2014 Kawasaki Z250 first review

The Kawasaki Z250 will be the most affordable Kawasaki offering for the Indian market and is expected to hit showrooms by June 2014. We take a closer look


2014 Kawasaki Z250 side shot



Kawasaki is on the offensive in the Indian two-wheeler market. It launched five new motorcycles in 2013 and it intends launching a few more this year. It is also focusing on developing its own dealer network to provide a proper Kawasaki experience to its owners moving away from just piggybacking Bajaj Probiking  or - as they are known now  - KTM stores. Kawasaki currently has two outlets and the plan is to grow to five at least.


But, all these new offerings have been in the premium end of the market, putting Kawasaki the brand beyond the reach of most enthusiasts. This will change this year, however, with the launch of the new Kawasaki Z250. The Z250 is your typical street naked with sharp, edgy and brash styling and visually, it draws heavily from its elder sibling, the Kawasaki Z800. 



The Z250 looks like a scaled down version of the latter especially from front as it sports similar looking headlight and tank design. Design apart, it borrows heavily from the Ninja 300 parts bin. The exhaust, tail section and Y-spoke alloys are all from the Ninja. The instrument console which gets an analogue tachometer and a multi-function LCD screen that displays info relating to speed, trip and fuel level is similar to the Ninja 300 as well.
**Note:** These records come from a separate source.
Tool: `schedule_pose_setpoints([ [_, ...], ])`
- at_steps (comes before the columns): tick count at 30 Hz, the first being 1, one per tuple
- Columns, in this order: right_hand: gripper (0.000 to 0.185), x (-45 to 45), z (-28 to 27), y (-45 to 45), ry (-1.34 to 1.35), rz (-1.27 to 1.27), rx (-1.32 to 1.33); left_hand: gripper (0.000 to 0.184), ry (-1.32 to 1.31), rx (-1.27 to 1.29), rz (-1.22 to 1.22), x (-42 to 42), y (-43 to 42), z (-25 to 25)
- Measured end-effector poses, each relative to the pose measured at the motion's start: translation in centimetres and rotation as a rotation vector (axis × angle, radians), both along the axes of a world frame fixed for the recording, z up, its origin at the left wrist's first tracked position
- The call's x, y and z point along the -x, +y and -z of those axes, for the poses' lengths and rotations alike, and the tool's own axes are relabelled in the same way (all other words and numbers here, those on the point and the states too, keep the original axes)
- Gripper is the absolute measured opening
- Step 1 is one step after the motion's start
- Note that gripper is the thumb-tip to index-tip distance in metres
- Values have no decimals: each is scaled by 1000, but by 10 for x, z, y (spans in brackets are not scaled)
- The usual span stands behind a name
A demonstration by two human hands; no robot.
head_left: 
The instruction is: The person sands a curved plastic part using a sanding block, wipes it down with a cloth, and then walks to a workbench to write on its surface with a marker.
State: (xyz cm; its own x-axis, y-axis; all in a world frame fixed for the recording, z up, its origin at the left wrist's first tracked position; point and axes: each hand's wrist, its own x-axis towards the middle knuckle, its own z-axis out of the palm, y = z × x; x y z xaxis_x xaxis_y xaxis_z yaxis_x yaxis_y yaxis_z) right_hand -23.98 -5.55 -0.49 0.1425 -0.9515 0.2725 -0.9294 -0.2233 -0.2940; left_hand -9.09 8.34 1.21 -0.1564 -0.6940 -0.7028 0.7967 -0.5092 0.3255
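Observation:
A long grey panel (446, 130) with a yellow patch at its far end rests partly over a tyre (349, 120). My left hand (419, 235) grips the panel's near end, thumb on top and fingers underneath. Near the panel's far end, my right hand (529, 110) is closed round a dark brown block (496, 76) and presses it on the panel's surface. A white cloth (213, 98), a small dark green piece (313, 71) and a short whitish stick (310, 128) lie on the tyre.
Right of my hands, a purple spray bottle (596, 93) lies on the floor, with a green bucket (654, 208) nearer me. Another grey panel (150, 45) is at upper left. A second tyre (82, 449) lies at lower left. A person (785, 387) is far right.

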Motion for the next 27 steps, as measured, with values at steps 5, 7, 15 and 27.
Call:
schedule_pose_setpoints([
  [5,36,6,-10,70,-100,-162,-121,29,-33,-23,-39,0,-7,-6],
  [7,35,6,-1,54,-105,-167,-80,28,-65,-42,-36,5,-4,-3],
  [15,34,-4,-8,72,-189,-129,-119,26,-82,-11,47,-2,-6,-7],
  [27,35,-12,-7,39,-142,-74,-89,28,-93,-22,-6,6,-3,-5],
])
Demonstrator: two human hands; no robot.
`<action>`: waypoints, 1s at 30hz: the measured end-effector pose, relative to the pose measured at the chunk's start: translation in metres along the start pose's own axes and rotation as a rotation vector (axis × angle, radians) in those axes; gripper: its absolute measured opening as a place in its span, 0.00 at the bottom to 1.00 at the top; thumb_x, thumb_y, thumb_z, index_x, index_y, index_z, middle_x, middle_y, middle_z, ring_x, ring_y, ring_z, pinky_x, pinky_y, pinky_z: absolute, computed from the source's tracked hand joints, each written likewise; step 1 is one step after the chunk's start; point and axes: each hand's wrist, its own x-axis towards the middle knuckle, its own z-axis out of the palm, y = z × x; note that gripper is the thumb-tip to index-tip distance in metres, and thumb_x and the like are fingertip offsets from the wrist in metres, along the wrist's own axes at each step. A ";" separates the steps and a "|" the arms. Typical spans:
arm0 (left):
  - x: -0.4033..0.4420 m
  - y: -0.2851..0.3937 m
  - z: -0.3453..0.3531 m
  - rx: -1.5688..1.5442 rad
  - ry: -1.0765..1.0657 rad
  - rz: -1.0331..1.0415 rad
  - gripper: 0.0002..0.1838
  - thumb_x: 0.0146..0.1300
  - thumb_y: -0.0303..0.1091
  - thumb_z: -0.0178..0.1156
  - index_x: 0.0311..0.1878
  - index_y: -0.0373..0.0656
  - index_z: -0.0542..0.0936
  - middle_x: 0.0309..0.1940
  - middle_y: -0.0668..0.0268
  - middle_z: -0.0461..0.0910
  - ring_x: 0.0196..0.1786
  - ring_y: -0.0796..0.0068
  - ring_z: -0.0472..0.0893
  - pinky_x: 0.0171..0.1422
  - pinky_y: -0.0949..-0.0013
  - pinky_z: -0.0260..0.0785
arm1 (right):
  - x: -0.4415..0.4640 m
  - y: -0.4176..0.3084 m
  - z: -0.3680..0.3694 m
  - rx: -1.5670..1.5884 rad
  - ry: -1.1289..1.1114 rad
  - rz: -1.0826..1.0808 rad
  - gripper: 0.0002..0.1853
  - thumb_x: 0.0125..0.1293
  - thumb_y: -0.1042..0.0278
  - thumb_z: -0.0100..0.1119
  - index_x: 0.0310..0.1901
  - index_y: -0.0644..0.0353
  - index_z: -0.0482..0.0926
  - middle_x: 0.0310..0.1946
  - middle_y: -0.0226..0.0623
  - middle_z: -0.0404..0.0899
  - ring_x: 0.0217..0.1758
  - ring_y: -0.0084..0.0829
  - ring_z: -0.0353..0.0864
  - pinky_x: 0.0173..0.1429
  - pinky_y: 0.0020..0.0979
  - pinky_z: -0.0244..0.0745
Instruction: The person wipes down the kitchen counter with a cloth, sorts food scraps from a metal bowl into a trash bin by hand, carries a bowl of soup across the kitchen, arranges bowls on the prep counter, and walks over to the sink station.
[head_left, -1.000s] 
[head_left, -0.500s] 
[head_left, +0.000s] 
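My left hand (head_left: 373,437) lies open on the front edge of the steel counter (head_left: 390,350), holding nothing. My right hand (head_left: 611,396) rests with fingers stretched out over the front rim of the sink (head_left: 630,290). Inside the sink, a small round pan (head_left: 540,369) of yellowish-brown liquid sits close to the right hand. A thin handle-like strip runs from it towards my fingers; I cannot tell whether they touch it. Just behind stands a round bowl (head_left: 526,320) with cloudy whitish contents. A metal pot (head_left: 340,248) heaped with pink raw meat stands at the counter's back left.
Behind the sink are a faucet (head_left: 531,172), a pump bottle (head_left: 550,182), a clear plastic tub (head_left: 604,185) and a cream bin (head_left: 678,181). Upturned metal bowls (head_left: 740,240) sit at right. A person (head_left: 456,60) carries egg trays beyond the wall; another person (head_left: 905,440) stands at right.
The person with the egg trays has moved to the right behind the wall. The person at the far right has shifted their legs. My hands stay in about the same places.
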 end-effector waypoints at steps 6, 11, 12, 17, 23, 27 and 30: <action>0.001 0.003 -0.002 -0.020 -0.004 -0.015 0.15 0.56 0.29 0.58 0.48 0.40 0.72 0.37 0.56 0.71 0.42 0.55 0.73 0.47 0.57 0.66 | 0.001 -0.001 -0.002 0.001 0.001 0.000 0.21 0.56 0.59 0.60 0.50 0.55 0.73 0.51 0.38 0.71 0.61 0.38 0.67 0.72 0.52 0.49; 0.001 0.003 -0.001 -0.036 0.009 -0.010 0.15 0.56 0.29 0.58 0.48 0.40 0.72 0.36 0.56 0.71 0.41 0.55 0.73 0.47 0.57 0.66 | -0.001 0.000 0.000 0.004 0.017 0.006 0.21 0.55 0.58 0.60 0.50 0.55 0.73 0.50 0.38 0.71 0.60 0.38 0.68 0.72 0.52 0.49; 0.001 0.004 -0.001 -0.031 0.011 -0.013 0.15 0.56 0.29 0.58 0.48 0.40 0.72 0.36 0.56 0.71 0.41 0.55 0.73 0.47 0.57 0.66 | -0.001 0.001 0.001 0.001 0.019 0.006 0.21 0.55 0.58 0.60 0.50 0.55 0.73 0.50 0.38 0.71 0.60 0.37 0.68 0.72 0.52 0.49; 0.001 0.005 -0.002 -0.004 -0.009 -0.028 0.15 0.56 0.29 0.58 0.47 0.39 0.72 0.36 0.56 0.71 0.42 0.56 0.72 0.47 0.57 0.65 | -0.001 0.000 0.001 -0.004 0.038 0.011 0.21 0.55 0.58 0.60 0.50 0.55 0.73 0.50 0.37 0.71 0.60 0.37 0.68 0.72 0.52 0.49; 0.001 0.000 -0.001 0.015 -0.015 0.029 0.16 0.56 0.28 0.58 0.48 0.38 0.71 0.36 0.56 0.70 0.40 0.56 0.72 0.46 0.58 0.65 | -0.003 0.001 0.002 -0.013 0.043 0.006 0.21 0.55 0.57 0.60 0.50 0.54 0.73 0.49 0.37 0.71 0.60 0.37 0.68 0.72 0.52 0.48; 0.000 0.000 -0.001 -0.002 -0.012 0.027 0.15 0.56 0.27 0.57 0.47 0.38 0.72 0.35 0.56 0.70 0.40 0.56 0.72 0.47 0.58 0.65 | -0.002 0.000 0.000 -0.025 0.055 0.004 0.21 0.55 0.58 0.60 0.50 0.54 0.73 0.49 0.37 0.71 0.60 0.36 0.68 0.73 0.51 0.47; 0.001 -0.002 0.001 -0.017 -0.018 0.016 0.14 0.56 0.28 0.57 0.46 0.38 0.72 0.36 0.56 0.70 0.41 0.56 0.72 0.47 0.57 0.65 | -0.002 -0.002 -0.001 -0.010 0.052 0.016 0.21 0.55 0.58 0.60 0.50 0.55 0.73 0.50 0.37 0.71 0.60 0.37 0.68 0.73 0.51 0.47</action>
Although visually the bike looks like a combination of the Z800 and the Ninja 300, this Kawasaki shares its underpinnings with the now discontinued Ninja 250R. The 249cc, liquid-cooled, parallel-twin engine is identical to the baby Ninja. It develops max power of 32PS at 11,000rpm and an equally peak healthy torque rating of 21Nm at 9,000rpm. The engine is mated to a six-speed transmission and going by our experience with the Ninja 250R, this gearbox will most certainly have slick and precise shifts. 



Kawasaki Z250 front shot



The chassis is a diamond type steel frame that uses 37mm telescopic forks upfront and a monoshock at the rear to handle suspension duties. Braking is handled by a single 290mm petal disc at the front and 220mm petal disc at rear. ABS, however, is conspicuous by its absence. Being a street naked, the ergonomics of the Kawasaki Z250 have been altered compared to the Ninja 250R.


It has more upright seating with a taller and wider handlebar and relatively forward set footrests compared to the 250R. The seat height remains more or less unchanged and this should make the Z250 a competent commuter and a good bike to tour on as well.



Kawasaki Z250 rear shot



The Z250 will come to India via the CKD route and will be the third offering under the ‘Z’ family following in the footsteps of the Z1000 and the Z800. It will be priced around the Rs 3 lakh mark making it a direct rival to the recently launched Suzuki Inazuma. The latter uses a 250cc parallel-twin as well but the Kawasaki will have higher bragging rights both in terms of styling and power figures.